(Data items)
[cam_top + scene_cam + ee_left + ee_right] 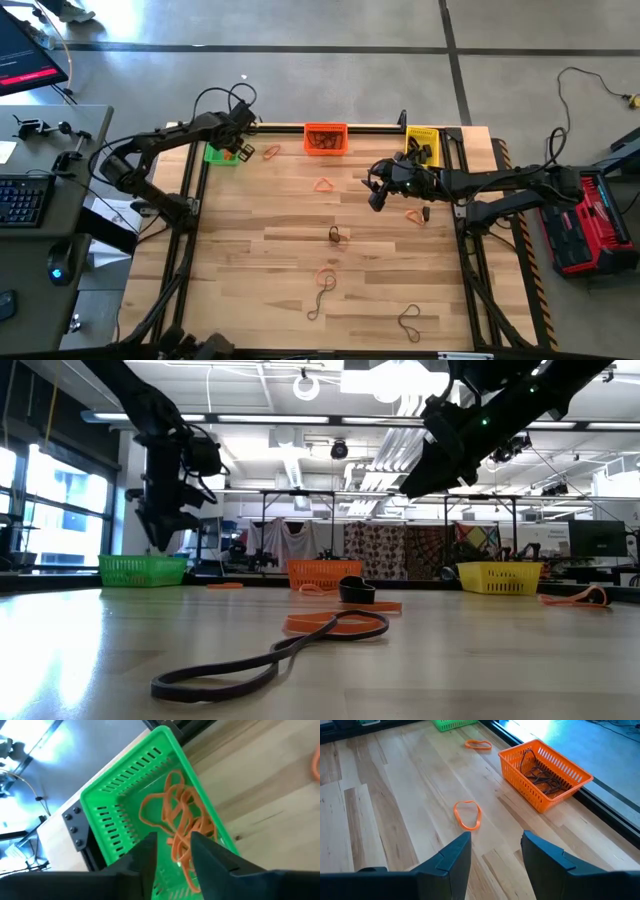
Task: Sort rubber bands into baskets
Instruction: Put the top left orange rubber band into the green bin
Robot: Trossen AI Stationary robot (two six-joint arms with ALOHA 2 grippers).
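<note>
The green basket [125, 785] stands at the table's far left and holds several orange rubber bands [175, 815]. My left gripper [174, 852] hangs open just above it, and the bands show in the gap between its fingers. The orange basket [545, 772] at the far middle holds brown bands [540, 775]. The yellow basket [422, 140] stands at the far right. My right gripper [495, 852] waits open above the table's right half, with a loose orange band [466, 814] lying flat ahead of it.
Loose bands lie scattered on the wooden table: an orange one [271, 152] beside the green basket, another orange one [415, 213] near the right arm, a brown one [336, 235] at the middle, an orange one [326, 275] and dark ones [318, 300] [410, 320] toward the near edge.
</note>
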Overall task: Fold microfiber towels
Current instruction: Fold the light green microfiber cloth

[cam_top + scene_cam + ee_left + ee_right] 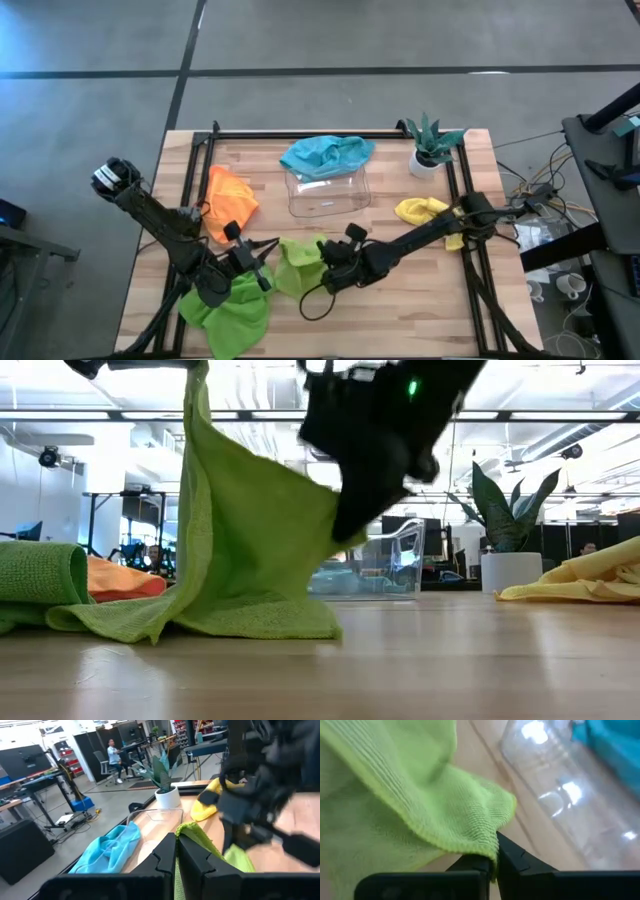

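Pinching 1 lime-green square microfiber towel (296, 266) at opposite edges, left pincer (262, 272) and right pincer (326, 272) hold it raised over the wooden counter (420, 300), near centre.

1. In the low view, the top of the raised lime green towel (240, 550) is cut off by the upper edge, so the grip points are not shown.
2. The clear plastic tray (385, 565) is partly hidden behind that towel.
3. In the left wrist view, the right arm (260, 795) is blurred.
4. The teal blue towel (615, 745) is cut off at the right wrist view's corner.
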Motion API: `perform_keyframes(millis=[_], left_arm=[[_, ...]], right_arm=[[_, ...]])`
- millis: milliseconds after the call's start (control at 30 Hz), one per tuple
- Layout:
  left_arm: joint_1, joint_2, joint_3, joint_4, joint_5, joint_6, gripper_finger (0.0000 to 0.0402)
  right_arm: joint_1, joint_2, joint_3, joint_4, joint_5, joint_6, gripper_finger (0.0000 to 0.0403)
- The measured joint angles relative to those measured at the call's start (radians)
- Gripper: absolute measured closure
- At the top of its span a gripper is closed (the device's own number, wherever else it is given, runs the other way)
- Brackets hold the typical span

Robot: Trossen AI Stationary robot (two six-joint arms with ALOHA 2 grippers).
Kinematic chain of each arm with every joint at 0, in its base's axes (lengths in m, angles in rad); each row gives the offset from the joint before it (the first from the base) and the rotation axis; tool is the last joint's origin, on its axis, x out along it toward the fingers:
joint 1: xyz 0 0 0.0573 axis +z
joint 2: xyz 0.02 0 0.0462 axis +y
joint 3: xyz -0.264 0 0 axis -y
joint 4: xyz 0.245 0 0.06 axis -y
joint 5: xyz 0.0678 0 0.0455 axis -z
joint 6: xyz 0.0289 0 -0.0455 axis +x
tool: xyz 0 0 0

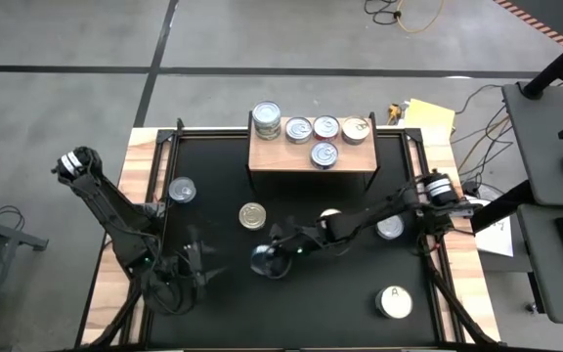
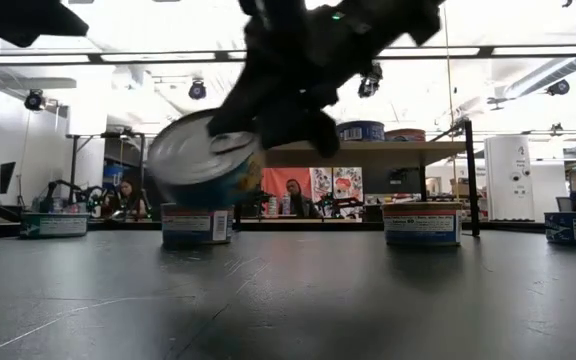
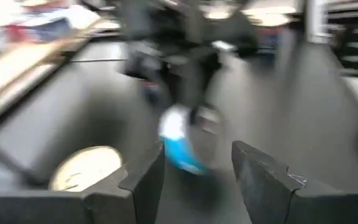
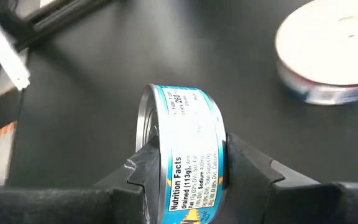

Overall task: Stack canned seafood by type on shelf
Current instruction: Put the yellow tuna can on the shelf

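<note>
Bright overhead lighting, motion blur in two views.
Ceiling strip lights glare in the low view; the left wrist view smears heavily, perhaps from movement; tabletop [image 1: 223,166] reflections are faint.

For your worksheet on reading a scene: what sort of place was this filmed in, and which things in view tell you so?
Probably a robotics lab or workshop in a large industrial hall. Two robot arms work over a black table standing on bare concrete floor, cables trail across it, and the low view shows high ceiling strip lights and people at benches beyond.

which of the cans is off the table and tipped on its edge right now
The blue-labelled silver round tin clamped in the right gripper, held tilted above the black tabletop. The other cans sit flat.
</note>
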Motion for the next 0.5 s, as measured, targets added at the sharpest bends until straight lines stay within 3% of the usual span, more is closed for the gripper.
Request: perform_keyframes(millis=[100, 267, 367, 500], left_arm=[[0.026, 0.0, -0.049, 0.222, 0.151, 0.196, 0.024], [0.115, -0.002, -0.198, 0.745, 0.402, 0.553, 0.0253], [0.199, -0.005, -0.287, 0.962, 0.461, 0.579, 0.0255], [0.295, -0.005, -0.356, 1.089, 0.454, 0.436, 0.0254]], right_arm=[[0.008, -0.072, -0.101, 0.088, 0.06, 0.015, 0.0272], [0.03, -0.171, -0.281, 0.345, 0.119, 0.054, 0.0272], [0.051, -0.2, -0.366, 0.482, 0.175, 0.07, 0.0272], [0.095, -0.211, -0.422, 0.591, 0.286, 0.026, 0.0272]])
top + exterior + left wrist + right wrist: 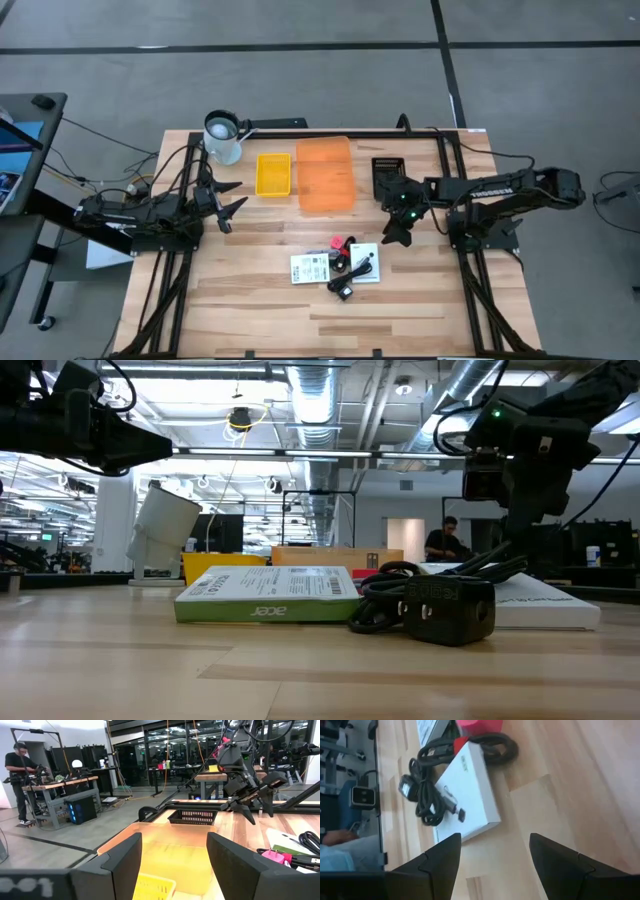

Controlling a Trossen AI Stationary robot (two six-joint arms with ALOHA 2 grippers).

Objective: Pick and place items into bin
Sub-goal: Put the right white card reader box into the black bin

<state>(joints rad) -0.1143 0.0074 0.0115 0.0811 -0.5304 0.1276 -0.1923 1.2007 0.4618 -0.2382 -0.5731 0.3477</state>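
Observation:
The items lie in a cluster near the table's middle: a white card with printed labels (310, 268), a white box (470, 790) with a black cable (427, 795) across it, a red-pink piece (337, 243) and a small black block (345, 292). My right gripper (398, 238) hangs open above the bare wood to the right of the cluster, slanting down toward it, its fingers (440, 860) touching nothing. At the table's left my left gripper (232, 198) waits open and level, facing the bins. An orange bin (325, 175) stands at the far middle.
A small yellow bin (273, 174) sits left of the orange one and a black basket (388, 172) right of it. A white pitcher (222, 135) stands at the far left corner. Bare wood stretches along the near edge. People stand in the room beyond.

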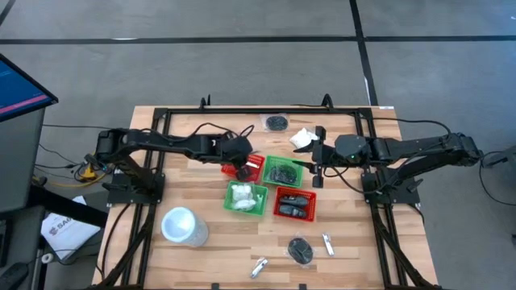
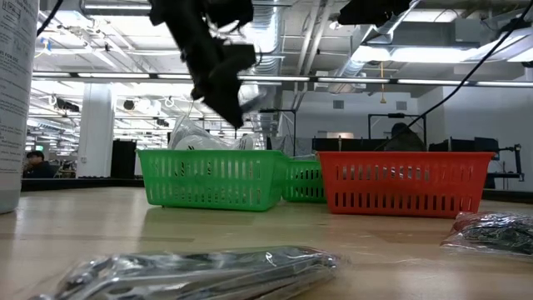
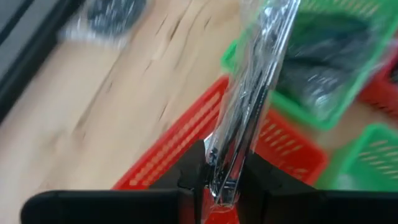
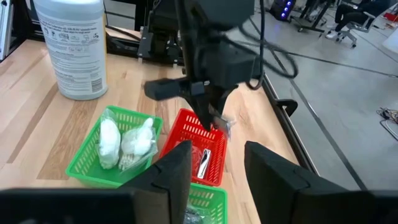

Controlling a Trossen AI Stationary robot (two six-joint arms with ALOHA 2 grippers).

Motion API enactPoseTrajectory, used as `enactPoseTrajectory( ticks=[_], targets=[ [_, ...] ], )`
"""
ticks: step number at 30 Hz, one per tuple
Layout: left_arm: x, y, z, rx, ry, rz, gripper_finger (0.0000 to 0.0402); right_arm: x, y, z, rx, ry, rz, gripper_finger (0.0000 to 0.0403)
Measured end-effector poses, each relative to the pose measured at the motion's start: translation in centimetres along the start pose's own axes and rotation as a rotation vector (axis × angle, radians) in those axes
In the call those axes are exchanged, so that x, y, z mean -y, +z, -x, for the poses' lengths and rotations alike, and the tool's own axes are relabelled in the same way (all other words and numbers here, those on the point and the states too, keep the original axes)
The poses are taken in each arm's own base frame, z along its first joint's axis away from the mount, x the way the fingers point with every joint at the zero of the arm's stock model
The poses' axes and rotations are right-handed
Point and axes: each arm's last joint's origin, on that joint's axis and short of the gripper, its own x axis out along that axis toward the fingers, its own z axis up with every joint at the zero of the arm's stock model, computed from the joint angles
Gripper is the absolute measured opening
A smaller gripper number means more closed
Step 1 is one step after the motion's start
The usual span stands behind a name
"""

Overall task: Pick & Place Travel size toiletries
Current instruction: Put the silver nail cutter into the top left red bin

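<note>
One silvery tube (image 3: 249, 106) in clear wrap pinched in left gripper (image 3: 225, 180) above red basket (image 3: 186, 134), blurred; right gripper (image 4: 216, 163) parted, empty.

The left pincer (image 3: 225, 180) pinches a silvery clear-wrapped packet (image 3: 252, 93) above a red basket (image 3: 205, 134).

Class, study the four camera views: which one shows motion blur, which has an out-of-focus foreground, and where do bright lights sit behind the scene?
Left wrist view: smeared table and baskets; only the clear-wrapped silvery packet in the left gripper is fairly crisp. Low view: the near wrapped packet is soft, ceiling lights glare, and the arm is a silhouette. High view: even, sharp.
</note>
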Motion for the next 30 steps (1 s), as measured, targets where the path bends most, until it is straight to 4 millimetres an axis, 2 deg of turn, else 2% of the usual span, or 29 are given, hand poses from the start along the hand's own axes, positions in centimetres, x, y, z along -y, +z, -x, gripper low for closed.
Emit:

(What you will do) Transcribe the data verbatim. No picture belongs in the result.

(Written response)
[cam_top + scene_cam + ee_left + ee_right] 
Task: Sort rubber bands into baskets
Instruction: Put the top left orange rubber band into the green bin
Robot: Trossen AI Stationary robot (two six-joint arms with ALOHA 2 grippers).
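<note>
The green basket [125, 785] stands at the table's far left and holds several orange rubber bands [175, 815]. My left gripper [174, 852] hangs open just above it, and the bands show in the gap between its fingers. The orange basket [545, 772] at the far middle holds brown bands [540, 775]. The yellow basket [422, 140] stands at the far right. My right gripper [495, 852] waits open above the table's right half, with a loose orange band [466, 814] lying flat ahead of it.
Loose bands lie scattered on the wooden table: an orange one [271, 152] beside the green basket, another orange one [415, 213] near the right arm, a brown one [336, 235] at the middle, an orange one [326, 275] and dark ones [318, 300] [410, 320] toward the near edge.
</note>
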Overall task: Fold microfiber towels
Current instruction: Fold the light green microfiber cloth

[cam_top + scene_cam + ee_left + ee_right] 

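Pinching 1 lime-green square microfiber towel (296, 266) at opposite edges, left pincer (262, 272) and right pincer (326, 272) hold it raised over the wooden counter (420, 300), near centre.

1. In the low view, the top of the raised lime green towel (240, 550) is cut off by the upper edge, so the grip points are not shown.
2. The clear plastic tray (385, 565) is partly hidden behind that towel.
3. In the left wrist view, the right arm (260, 795) is blurred.
4. The teal blue towel (615, 745) is cut off at the right wrist view's corner.
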Motion API: `perform_keyframes(millis=[_], left_arm=[[_, ...]], right_arm=[[_, ...]])`
- millis: milliseconds after the call's start (control at 30 Hz), one per tuple
- Layout:
  left_arm: joint_1, joint_2, joint_3, joint_4, joint_5, joint_6, gripper_finger (0.0000 to 0.0402)
  right_arm: joint_1, joint_2, joint_3, joint_4, joint_5, joint_6, gripper_finger (0.0000 to 0.0403)
- The measured joint angles relative to those measured at the call's start (radians)
- Gripper: absolute measured closure
- At the top of its span a gripper is closed (the device's own number, wherever else it is given, runs the other way)
- Brackets hold the typical span

Robot: Trossen AI Stationary robot (two six-joint arms with ALOHA 2 grippers).
Kinematic chain of each arm with every joint at 0, in its base's axes (lengths in m, angles in rad); each row gives the offset from the joint before it (the first from the base) and the rotation axis; tool is the last joint's origin, on its axis, x out along it toward the fingers:
joint 1: xyz 0 0 0.0573 axis +z
joint 2: xyz 0.02 0 0.0462 axis +y
joint 3: xyz -0.264 0 0 axis -y
joint 4: xyz 0.245 0 0.06 axis -y
joint 5: xyz 0.0678 0 0.0455 axis -z
joint 6: xyz 0.0289 0 -0.0455 axis +x
tool: xyz 0 0 0


Overall task: Stack canned seafood by type on shelf
Current instruction: Put the yellow tuna can on the shelf

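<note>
Bright overhead lighting, motion blur in two views.
Ceiling strip lights glare in the low view; the left wrist view smears heavily, perhaps from movement; tabletop [image 1: 223,166] reflections are faint.

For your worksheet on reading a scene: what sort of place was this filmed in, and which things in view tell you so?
Probably a robotics lab or workshop in a large industrial hall. Two robot arms work over a black table standing on bare concrete floor, cables trail across it, and the low view shows high ceiling strip lights and people at benches beyond.

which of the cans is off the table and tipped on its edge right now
The blue-labelled silver round tin clamped in the right gripper, held tilted above the black tabletop. The other cans sit flat.
</note>
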Motion for the next 0.5 s, as measured, targets added at the sharpest bends until straight lines stay within 3% of the usual span, more is closed for the gripper.
Request: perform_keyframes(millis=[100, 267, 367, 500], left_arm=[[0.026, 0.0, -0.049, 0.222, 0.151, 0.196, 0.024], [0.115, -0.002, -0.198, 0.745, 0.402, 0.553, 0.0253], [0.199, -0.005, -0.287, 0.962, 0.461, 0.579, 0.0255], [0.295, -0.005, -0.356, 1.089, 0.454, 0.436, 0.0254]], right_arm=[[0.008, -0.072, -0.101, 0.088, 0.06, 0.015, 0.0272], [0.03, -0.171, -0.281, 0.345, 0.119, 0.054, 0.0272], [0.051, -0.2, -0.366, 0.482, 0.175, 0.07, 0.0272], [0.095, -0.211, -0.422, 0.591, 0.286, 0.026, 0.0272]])
top + exterior + left wrist + right wrist: 

Controlling a Trossen AI Stationary robot (two six-joint arms with ALOHA 2 grippers).

Objective: Pick and place items into bin
Sub-goal: Put the right white card reader box into the black bin

<state>(joints rad) -0.1143 0.0074 0.0115 0.0811 -0.5304 0.1276 -0.1923 1.2007 0.4618 -0.2382 -0.5731 0.3477</state>
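Observation:
The items lie in a cluster near the table's middle: a white card with printed labels (310, 268), a white box (470, 790) with a black cable (427, 795) across it, a red-pink piece (337, 243) and a small black block (345, 292). My right gripper (398, 238) hangs open above the bare wood to the right of the cluster, slanting down toward it, its fingers (440, 860) touching nothing. At the table's left my left gripper (232, 198) waits open and level, facing the bins. An orange bin (325, 175) stands at the far middle.
A small yellow bin (273, 174) sits left of the orange one and a black basket (388, 172) right of it. A white pitcher (222, 135) stands at the far left corner. Bare wood stretches along the near edge. People stand in the room beyond.
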

Controlling a Trossen AI Stationary robot (two six-joint arms with ALOHA 2 grippers).

Motion API enactPoseTrajectory, used as `enactPoseTrajectory( ticks=[_], targets=[ [_, ...] ], )`
"""
ticks: step number at 30 Hz, one per tuple
Layout: left_arm: x, y, z, rx, ry, rz, gripper_finger (0.0000 to 0.0402); right_arm: x, y, z, rx, ry, rz, gripper_finger (0.0000 to 0.0403)
Measured end-effector poses, each relative to the pose measured at the motion's start: translation in centimetres along the start pose's own axes and rotation as a rotation vector (axis × angle, radians) in those axes
In the call those axes are exchanged, so that x, y, z mean -y, +z, -x, for the poses' lengths and rotations alike, and the tool's own axes are relabelled in the same way (all other words and numbers here, those on the point and the states too, keep the original axes)
The poses are taken in each arm's own base frame, z along its first joint's axis away from the mount, x the way the fingers point with every joint at the zero of the arm's stock model
The poses' axes and rotations are right-handed
Point and axes: each arm's last joint's origin, on that joint's axis and short of the gripper, its own x axis out along that axis toward the fingers, its own z axis up with every joint at the zero of the arm's stock model, computed from the joint angles
Gripper is the absolute measured opening
A smaller gripper number means more closed
Step 1 is one step after the motion's start
The usual span stands behind a name
"""

Overall task: Pick & Place Travel size toiletries
Current instruction: Put the silver nail cutter into the top left red bin

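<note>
One silvery tube (image 3: 249, 106) in clear wrap pinched in left gripper (image 3: 225, 180) above red basket (image 3: 186, 134), blurred; right gripper (image 4: 216, 163) parted, empty.

The left pincer (image 3: 225, 180) pinches a silvery clear-wrapped packet (image 3: 252, 93) above a red basket (image 3: 205, 134).

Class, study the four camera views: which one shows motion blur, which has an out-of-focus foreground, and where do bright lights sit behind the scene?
Left wrist view: smeared table and baskets; only the clear-wrapped silvery packet in the left gripper is fairly crisp. Low view: the near wrapped packet is soft, ceiling lights glare, and the arm is a silhouette. High view: even, sharp.
</note>
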Motion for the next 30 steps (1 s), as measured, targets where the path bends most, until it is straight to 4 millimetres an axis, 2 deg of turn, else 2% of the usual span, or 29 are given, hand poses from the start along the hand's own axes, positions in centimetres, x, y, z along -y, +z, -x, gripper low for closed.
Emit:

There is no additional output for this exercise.